Report on Submarine Volcano NNE of Iriomotejima (Japan) — December 1992
Bulletin of the Global Volcanism Network, vol. 17, no. 12 (December 1992)
Managing Editor: Lindsay McClelland.
Submarine Volcano NNE of Iriomotejima (Japan) Strong submarine earthquake swarms but no surface changes
Please cite this report as:
Global Volcanism Program, 1992. Report on Submarine Volcano NNE of Iriomotejima (Japan) (McClelland, L., ed.). Bulletin of the Global Volcanism Network, 17:12. Smithsonian Institution. https://doi.org/10.5479/si.GVP.BGVN199212-282010
Submarine Volcano NNE of Iriomotejima
24.57°N, 123.93°E; summit elev. -200 m
All times are local (unless otherwise noted)
An earthquake swarm occurred at the W tip of the island 24-31 August, including a M 5.2 shock at 9 km depth on 24 August (figure 3). A total of 24 earthquakes was detected at Iriomote-jima Weather Station, on the NW coast of the island.

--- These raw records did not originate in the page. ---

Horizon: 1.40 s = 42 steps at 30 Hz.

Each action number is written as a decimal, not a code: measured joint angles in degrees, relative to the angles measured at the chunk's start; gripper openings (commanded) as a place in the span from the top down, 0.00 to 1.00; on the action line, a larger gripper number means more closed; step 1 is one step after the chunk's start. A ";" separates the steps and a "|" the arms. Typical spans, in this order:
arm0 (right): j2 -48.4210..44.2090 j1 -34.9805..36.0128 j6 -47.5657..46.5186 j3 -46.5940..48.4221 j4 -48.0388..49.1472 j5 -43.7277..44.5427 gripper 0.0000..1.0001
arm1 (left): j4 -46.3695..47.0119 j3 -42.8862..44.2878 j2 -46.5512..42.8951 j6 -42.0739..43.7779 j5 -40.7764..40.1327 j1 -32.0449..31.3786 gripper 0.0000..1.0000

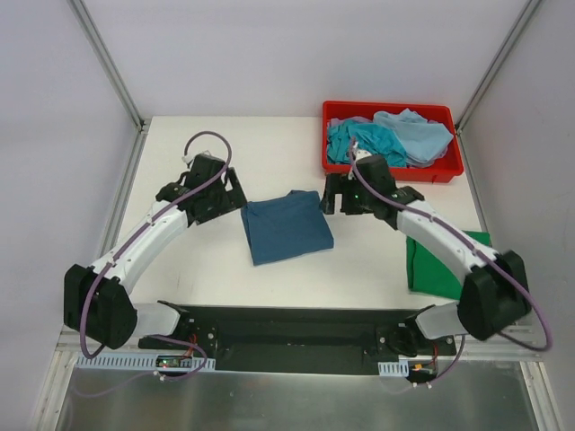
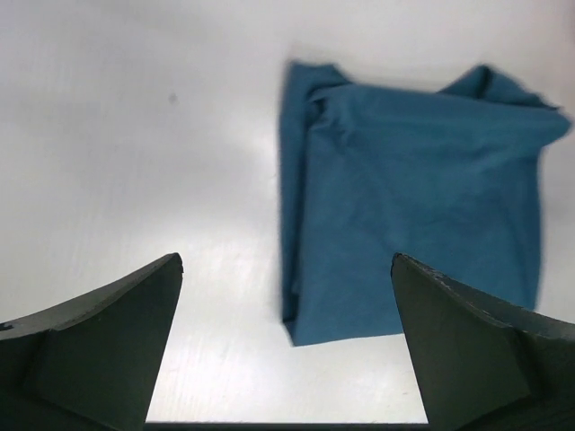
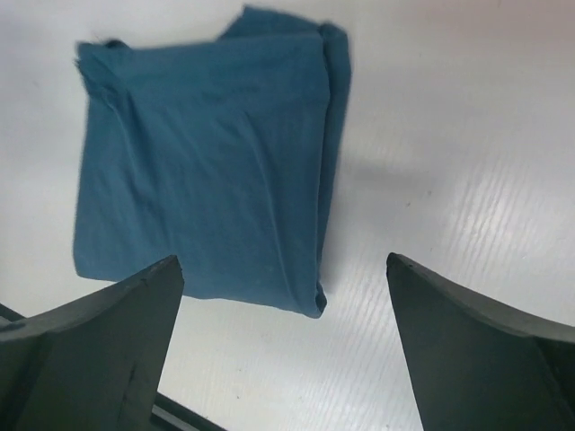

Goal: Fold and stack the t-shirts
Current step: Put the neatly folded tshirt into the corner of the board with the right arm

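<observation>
A dark teal-blue t-shirt (image 1: 286, 227) lies folded into a rough square at the middle of the table; it also shows in the left wrist view (image 2: 413, 197) and the right wrist view (image 3: 207, 171). A bright green t-shirt (image 1: 442, 263) lies folded at the right edge, partly under the right arm. Turquoise (image 1: 367, 142) and pale blue (image 1: 415, 131) shirts lie crumpled in the red bin. My left gripper (image 1: 232, 193) is open and empty, just left of the blue shirt. My right gripper (image 1: 331, 193) is open and empty, just above the shirt's far right corner.
The red plastic bin (image 1: 393, 171) stands at the back right of the white table (image 1: 198, 260). Metal frame posts rise at the back corners. The arm bases sit on a black plate (image 1: 287, 337) at the near edge.
</observation>
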 measured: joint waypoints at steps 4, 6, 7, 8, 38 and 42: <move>12.52 1.31 1.36 6.67 -6.36 0.48 0.12 | -1.44 -7.26 -2.10 -0.94 0.24 2.27 0.01; 19.12 2.36 1.77 11.19 -8.87 1.18 0.17 | -2.08 -9.40 -3.02 -1.27 0.70 2.93 0.01; 21.38 2.73 1.92 12.70 -9.49 1.55 0.22 | -2.19 -10.05 -3.34 -1.36 0.87 2.97 0.01; 24.17 3.41 2.27 14.53 -10.03 2.12 0.24 | -2.29 -10.60 -3.63 -1.49 1.16 2.95 0.01; 30.93 17.68 7.67 11.28 -5.29 22.38 1.00 | -2.36 -11.28 -1.60 -1.73 3.91 3.34 0.01; 23.76 18.10 3.54 6.84 -10.86 32.09 1.00 | -2.34 -11.37 -2.34 -1.73 3.82 3.34 0.01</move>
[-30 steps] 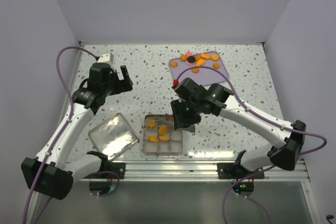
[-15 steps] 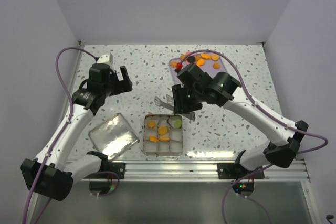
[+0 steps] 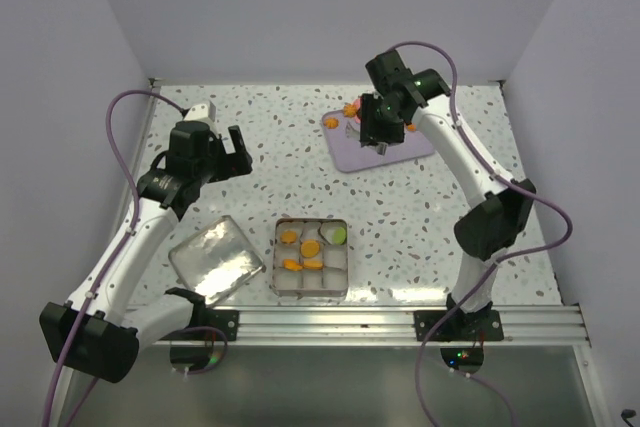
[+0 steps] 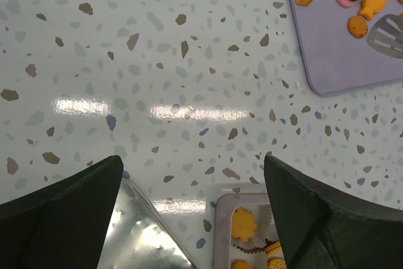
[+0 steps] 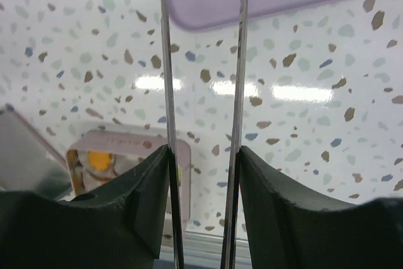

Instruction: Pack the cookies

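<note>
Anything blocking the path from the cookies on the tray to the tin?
Nothing visible: only bare table lies between the cookies on the tray and the open tin. The lid lies left of the tin.

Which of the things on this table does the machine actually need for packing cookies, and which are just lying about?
In the job: small orange, pink and dark cookies; flat lilac tray under them; square compartment tin, partly filled; metal tongs in the right gripper.
Lying idle: silvery rectangular lid beside the tin; left gripper, open and empty.
</note>
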`<state>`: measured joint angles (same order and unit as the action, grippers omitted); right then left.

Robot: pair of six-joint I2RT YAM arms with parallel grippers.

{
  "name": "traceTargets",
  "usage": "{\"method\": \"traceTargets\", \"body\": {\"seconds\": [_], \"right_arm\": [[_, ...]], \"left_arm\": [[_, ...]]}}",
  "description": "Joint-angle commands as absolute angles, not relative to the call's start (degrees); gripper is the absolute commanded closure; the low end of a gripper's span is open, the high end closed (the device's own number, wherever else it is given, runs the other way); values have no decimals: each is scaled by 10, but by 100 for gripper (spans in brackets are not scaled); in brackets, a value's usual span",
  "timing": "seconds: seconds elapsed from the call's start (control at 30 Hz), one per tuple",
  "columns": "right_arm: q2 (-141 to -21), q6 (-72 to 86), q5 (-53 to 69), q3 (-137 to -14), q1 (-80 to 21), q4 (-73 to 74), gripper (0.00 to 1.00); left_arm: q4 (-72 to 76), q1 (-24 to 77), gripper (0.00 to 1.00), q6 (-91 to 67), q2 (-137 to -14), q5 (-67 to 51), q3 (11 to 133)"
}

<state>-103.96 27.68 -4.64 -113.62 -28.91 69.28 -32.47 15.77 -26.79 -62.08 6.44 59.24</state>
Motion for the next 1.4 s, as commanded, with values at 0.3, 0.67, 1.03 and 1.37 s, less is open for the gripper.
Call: {"method": "traceTargets", "body": {"seconds": [0.3, 0.67, 1.03, 1.37], "right_arm": [[-1237, 222, -90, -1334, -222, 752, 50], [-1314, 220, -78, -1372, -208, 747, 49], [-1293, 227, -56, -1354, -207, 762, 50], [-1270, 229, -49, -1312, -207, 756, 50]], "left_arm": [[-313, 156, 0, -265, -652, 72, 606], [-310, 154, 0, -248, -684, 87, 612], [-301, 155, 0, -250, -715, 91, 628], [-294, 155, 0, -253, -719, 82, 626]]}}
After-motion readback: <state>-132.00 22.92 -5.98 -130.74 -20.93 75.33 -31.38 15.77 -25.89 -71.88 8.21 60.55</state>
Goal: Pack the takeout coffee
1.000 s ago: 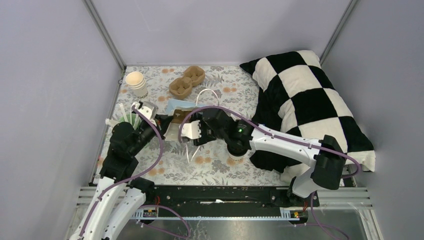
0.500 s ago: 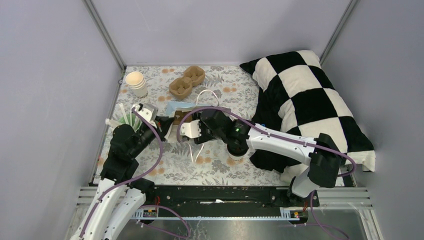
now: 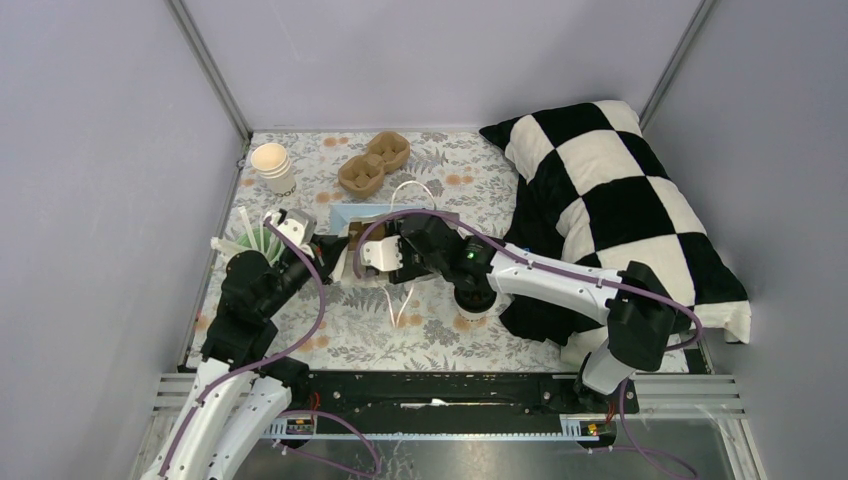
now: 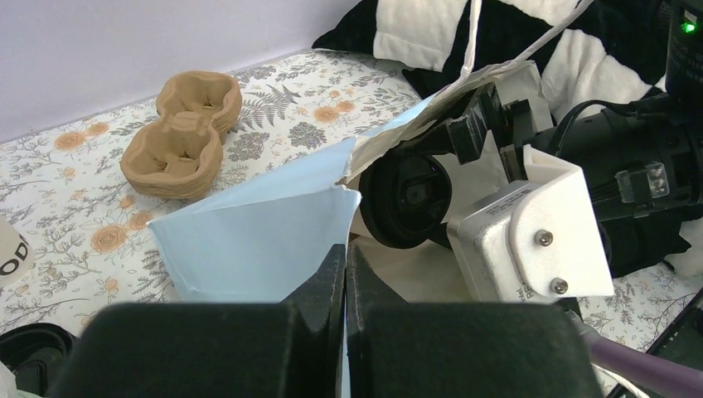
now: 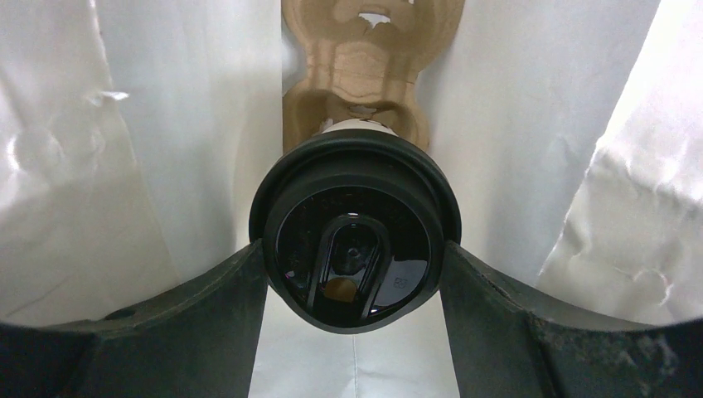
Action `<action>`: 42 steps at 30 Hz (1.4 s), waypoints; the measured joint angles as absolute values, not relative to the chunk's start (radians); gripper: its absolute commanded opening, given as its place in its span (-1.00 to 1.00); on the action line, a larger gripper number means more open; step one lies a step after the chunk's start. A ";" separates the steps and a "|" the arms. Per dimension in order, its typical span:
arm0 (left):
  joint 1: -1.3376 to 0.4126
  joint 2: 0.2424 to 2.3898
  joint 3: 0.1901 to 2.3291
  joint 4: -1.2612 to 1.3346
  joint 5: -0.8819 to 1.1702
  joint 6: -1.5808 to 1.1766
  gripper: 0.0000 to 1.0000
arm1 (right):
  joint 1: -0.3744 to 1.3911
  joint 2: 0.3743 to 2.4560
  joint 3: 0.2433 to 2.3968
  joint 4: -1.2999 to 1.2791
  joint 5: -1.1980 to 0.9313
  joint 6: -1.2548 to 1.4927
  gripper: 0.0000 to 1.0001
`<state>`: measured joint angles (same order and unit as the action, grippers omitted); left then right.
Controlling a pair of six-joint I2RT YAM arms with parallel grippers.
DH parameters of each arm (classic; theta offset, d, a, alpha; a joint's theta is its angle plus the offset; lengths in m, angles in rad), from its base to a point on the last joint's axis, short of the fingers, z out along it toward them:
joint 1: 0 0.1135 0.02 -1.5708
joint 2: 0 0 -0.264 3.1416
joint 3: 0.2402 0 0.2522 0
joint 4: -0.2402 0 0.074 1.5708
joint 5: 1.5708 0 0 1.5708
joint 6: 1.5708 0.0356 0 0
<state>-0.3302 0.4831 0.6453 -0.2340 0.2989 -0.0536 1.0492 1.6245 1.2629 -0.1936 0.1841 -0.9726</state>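
Seen from above, the left arm [image 3: 245, 290] and the right arm [image 3: 560, 282] both reach to a blue bag [image 3: 362, 213] in the middle of the flowered table [image 3: 440, 335], with the bag's mouth turned toward them. On the far side sits an empty cardboard cup carrier [image 3: 375, 162], with a stack of cream cups [image 3: 273, 168] to its left. A checkered pillow [image 3: 620, 200] fills the right side. In the left wrist view, the left gripper [image 4: 346, 253] has its fingers pressed together, pinching the paper edge of the bag's mouth, which stands open. The end of the right arm pushes into that mouth just to the right. In the right wrist view, the right gripper [image 5: 355, 257] clamps a coffee cup [image 5: 356, 224] from both sides just below its black lid, which faces the camera. The cup is inside the bag, between its white walls. Deeper in lies a second brown carrier [image 5: 365, 62]. Whether the cup touches that carrier cannot be told.
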 measured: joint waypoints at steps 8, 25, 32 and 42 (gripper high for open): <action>-0.330 0.483 0.645 -0.237 0.292 -0.067 -1.00 | 1.036 1.673 1.262 -0.121 0.163 -0.959 -0.29; -0.332 0.454 0.642 -0.282 0.297 -0.101 -1.00 | 1.029 1.657 1.279 -0.164 0.081 -0.892 -0.29; -0.350 0.427 0.611 -0.307 0.300 -0.097 -1.00 | 1.020 1.652 1.281 -0.167 0.067 -0.889 -0.29; -0.356 0.411 0.610 -0.344 0.286 -0.096 -1.00 | 1.020 1.655 1.354 -0.212 0.042 -0.963 -0.29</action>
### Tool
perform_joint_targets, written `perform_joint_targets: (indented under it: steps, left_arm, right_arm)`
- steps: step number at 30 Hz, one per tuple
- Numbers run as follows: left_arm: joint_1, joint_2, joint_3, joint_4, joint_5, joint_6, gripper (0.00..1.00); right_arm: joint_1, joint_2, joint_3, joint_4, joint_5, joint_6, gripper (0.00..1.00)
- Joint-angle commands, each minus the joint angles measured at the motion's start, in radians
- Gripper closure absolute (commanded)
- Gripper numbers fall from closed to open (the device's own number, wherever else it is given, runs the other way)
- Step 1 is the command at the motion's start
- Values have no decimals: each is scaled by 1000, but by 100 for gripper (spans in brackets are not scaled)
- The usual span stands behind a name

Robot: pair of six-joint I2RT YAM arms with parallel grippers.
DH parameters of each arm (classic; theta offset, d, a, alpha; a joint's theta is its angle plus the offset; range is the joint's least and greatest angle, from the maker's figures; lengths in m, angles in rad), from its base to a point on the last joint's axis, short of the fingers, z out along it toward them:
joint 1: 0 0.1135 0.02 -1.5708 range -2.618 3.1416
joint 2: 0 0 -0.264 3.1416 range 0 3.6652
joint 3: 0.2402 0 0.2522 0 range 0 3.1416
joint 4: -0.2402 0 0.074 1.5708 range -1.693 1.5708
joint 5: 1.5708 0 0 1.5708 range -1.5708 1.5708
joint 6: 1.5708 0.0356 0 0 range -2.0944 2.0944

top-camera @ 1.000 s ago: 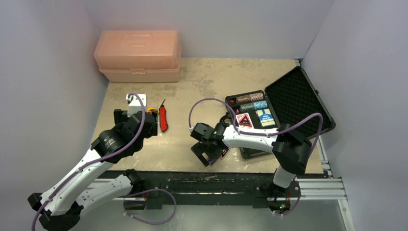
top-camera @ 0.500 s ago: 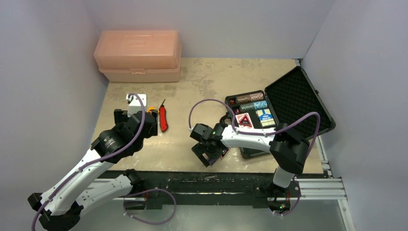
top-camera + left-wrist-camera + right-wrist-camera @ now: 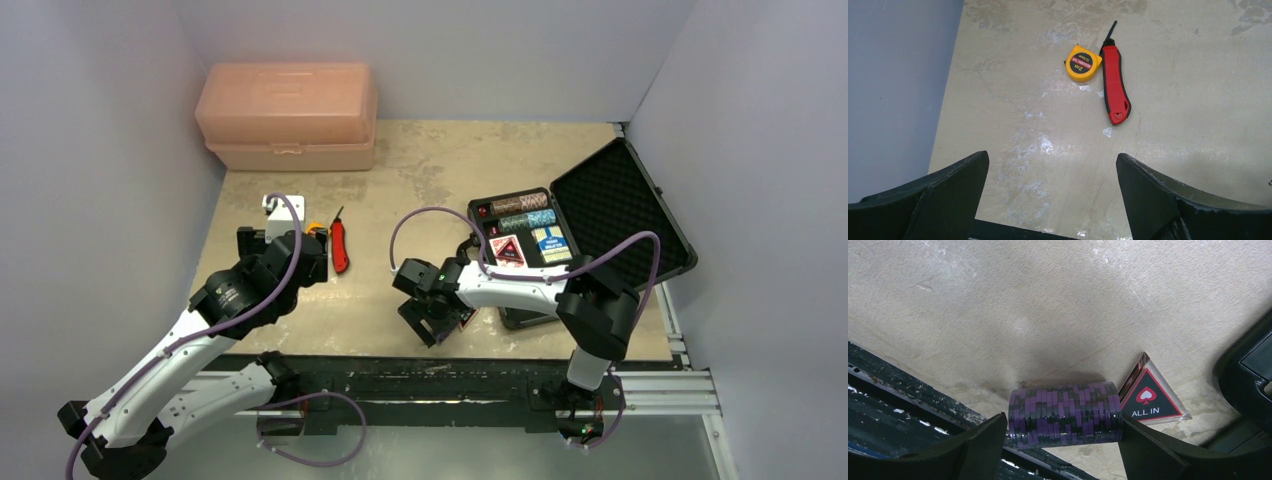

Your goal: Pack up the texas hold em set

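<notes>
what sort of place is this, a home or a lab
Most likely a robotics lab test cell: a left arm and right arm mounted on a metal rail at the table edge, plain grey walls boxing the table in, and a poker case set out as a prop.

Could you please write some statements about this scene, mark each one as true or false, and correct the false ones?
1. The black case stands with its lid open. True.
2. The purple chip stack is already in the case. False: it is outside the case, between the jaws of the right gripper.
3. An ALL IN token lies right beside the purple chip stack. True.
4. The left gripper holds the red knife. False: its jaws are open and empty, and the knife lies on the table next to a yellow tape measure.
5. The peach box is open. False: its lid is closed.
</notes>
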Motion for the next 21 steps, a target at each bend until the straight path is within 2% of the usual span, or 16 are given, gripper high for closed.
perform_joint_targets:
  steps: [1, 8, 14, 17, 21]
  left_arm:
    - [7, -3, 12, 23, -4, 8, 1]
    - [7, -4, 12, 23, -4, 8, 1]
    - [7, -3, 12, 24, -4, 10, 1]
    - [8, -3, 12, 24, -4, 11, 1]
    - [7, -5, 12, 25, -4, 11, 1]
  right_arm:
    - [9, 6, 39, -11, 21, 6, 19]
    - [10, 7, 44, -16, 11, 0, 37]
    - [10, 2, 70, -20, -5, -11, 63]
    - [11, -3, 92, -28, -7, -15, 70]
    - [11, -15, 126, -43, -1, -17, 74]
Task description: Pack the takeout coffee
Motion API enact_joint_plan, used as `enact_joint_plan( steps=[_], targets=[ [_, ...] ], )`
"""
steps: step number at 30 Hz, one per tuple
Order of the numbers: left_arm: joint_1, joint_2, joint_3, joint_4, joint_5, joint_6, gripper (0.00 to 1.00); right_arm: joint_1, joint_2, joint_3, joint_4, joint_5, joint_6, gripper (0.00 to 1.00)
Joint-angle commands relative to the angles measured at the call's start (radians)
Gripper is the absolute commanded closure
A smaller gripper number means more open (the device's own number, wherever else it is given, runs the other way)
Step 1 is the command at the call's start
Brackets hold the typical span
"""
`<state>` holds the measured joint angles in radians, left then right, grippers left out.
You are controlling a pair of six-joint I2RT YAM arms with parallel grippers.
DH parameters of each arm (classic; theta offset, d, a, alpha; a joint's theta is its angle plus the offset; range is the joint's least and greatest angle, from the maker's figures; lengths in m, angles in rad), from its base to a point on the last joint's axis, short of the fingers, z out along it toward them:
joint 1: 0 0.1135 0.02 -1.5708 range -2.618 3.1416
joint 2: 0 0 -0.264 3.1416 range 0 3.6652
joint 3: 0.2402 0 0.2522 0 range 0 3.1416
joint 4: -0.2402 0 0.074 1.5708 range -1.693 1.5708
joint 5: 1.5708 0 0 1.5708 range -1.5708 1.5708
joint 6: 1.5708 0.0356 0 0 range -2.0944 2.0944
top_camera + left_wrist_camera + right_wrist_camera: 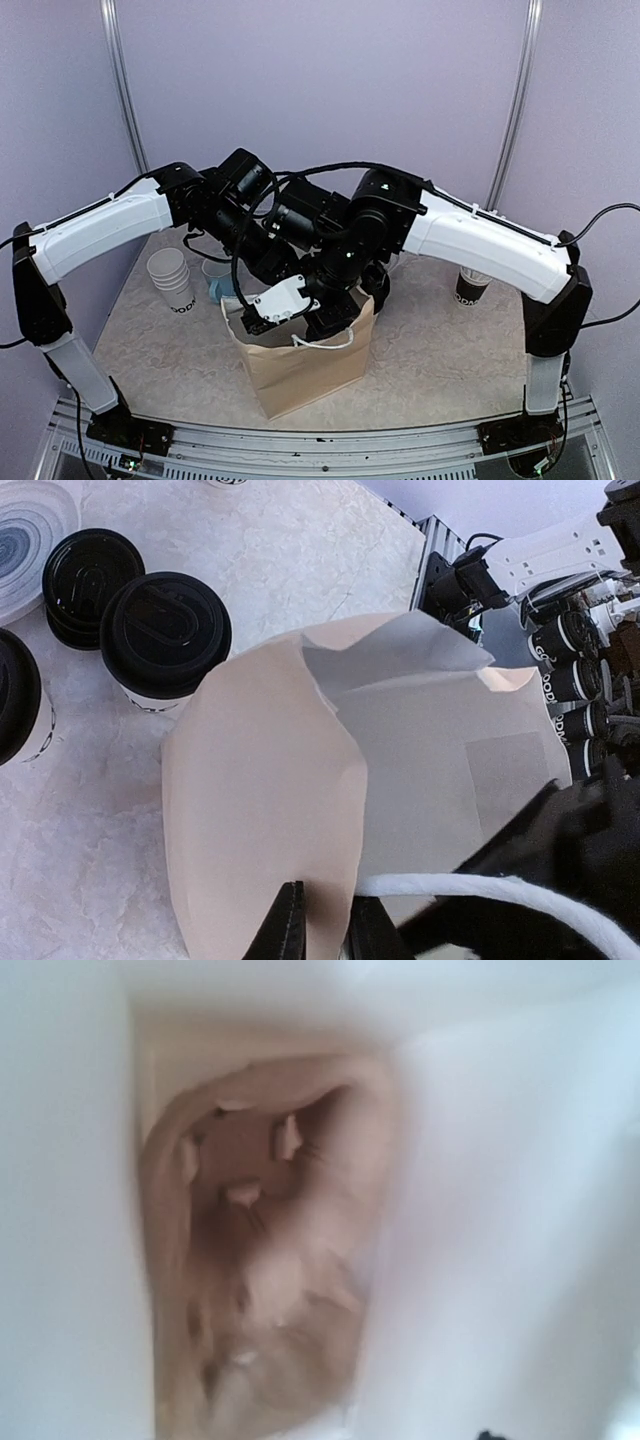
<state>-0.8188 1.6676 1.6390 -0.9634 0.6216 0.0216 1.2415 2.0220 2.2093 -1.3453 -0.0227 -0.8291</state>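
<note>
The bag [300,365] is plain brown paper, matt and creased, with a handle [500,895] of white twisted cord. It stands on a surface [300,550] that looks like pale, smooth, veined stone. The cup lids [165,630] are black plastic with a soft sheen, the stacked cups [172,278] matt white paper, the arm shells [100,235] smooth white plastic, and the left claw [325,925] matt black.

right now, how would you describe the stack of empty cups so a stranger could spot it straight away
Start at the brown paper bag standing in the middle of the table. Look to its left and a little further back, where a stack of white cups stands beside a light-blue mug. It alone is several cups nested together, open on top with no lid, dark lettering near the base.
</note>
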Motion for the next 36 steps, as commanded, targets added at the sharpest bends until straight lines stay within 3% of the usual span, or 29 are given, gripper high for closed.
enact_joint_plan(
  steps=[1,8,14,18,21,26,31,36],
  targets=[
    [-0.009,0.005,0.018,-0.038,-0.058,0.037,0.87,-0.016,-0.122,0.051,0.031,-0.127,-0.053,0.32],
    [-0.075,-0.081,-0.012,-0.039,-0.177,0.08,0.92,-0.136,-0.213,0.126,-0.032,-0.296,-0.082,0.3],
    [-0.206,-0.108,0.03,-0.093,-0.405,0.037,0.95,-0.377,-0.248,0.113,-0.031,-0.363,-0.087,0.3],
    [-0.333,-0.108,0.019,-0.1,-0.51,-0.029,0.92,-0.556,-0.28,0.002,0.01,-0.452,-0.079,0.31],
    [-0.421,-0.113,0.003,-0.078,-0.549,-0.098,0.92,-0.651,-0.359,-0.179,0.126,-0.501,-0.066,0.31],
    [-0.573,-0.091,0.061,-0.088,-0.661,-0.172,0.93,-0.698,-0.461,-0.393,0.287,-0.493,-0.02,0.31],
    [-0.725,-0.04,0.089,-0.093,-0.715,-0.184,0.93,-0.705,-0.477,-0.468,0.328,-0.497,0.021,0.31],
    [-0.846,0.03,0.146,-0.154,-0.863,-0.182,1.0,-0.706,-0.477,-0.5,0.359,-0.511,0.043,0.31]
  ],
)
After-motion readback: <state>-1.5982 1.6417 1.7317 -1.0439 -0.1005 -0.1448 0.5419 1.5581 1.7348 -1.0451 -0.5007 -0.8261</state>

|Figure 3. Epicenters of earthquakes near Iriomote-jima (filled circles), September-November, 1992. Diagonal lines mark the area of the August 1992 swarm. Courtesy of JMA.|
A second, more severe swarm began on 17 September, centered a few kilometers N of the island and about 20 km NE of the August swarm. Epicenters migrated towards the island, and by November, the source area encompassed the northern coast. Depths ranged from 0 to 10 km, concentrated at around 5 km.
Seismicity gradually declined toward the end of 1992, after a peak in mid-October when 112 earthquakes were recorded on the 14th (figure 4). The swarm's largest shock was M 5.2 on 20 October. A total of 1316 earthquakes occurred from 17 September to 31 December. A network of ten seismometers recorded no volcanic tremors, and no anomalies were observed on the land or sea surface.
The most recent seismic activity had occurred in the same area from January-May 1991, when 676 earthquakes were recorded, the largest M 4.3 (16:3-4).
Geological Summary. The southernmost Ryukyu Islands volcano is a shallow submarine volcano 20 km NNE of Iriomotejima island and 35 km WSW of the northern tip of the island of Ishigakishima in an area with an estimated depth of 200-300 m. A major submarine eruption took place on 31 October 1924. It produced rhyolitic pumice rafts with an estimated volume of about 1 km3 that were carried by currents along both coasts of Japan as far north as Hokkaido. The largest pumice blocks exceeded 1 x 2 m in size, and the volume of ejecta places this poorly known eruption among the largest in historical time in Japan.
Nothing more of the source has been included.